◆ **Directions**
Report the count of lines below in which the string "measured" occurs; include nothing else.

◆ **Exercise data**
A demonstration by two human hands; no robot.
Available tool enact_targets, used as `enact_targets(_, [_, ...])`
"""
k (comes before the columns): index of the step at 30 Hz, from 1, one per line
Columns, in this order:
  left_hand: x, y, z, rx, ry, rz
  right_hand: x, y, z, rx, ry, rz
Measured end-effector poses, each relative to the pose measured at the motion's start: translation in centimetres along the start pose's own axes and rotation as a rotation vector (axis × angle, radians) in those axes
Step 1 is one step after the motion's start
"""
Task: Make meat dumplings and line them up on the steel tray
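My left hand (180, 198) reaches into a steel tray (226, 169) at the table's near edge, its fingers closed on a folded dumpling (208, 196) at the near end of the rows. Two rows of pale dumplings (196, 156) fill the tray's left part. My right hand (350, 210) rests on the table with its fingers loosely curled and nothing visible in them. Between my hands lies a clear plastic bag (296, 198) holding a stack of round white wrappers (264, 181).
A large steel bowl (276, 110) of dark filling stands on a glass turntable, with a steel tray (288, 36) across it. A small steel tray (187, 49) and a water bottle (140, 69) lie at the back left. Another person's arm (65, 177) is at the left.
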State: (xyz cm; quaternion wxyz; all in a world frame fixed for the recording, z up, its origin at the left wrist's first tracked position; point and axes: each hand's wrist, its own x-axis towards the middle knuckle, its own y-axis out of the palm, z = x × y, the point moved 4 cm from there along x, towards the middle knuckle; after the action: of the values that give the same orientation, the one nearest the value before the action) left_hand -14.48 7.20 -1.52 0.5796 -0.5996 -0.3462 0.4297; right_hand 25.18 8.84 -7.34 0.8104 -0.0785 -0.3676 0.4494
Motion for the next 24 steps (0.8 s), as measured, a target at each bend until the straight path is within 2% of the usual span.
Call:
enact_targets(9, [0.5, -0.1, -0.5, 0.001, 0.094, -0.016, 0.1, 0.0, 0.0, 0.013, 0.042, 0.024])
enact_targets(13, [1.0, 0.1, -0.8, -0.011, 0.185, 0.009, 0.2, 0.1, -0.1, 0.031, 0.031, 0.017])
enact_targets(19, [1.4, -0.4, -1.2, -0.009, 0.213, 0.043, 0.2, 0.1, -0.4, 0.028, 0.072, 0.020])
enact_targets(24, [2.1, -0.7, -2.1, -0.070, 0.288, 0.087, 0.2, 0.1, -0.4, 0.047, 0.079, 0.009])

◆ **Result for this task**
2